* Work item
Up to and including the line containing "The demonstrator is", retype each line of the listing below exactly, beginning with the first.

* Exercise data
···

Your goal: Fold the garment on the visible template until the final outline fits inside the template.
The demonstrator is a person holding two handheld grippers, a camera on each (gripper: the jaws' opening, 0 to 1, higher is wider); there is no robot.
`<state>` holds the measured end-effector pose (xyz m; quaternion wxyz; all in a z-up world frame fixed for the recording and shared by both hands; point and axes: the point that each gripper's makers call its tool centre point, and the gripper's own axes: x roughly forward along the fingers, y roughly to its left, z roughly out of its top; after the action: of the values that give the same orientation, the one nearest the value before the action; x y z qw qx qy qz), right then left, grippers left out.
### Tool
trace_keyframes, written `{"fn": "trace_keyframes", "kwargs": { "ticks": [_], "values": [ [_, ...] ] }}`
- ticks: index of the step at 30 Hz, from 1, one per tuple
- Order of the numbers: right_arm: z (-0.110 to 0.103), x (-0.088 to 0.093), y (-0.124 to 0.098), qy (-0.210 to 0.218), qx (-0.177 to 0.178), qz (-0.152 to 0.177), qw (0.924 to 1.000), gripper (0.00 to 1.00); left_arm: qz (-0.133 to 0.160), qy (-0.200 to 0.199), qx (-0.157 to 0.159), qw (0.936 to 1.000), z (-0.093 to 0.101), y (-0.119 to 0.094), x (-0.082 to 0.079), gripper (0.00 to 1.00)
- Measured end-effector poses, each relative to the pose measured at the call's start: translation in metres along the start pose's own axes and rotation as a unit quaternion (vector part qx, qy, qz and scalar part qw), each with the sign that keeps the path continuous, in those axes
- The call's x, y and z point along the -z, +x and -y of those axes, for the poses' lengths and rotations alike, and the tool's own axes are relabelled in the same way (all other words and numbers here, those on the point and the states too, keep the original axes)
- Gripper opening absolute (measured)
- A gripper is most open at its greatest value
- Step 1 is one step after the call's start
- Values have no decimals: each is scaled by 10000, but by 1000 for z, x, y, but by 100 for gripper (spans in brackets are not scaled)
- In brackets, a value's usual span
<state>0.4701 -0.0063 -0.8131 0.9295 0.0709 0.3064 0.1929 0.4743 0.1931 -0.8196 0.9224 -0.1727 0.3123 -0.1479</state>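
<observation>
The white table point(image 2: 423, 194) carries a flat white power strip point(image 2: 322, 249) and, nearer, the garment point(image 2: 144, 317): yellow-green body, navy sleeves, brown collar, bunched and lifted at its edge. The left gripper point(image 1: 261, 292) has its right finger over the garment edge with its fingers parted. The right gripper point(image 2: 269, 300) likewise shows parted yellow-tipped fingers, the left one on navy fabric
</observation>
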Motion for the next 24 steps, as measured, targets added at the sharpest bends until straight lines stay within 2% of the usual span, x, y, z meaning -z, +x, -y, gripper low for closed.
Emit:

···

* Response below
Your goal: Fold the garment on the visible template until the final outline fits inside the template.
The demonstrator is a person holding two handheld grippers, a camera on each (gripper: the jaws' opening, 0 to 1, higher is wider); there is no robot.

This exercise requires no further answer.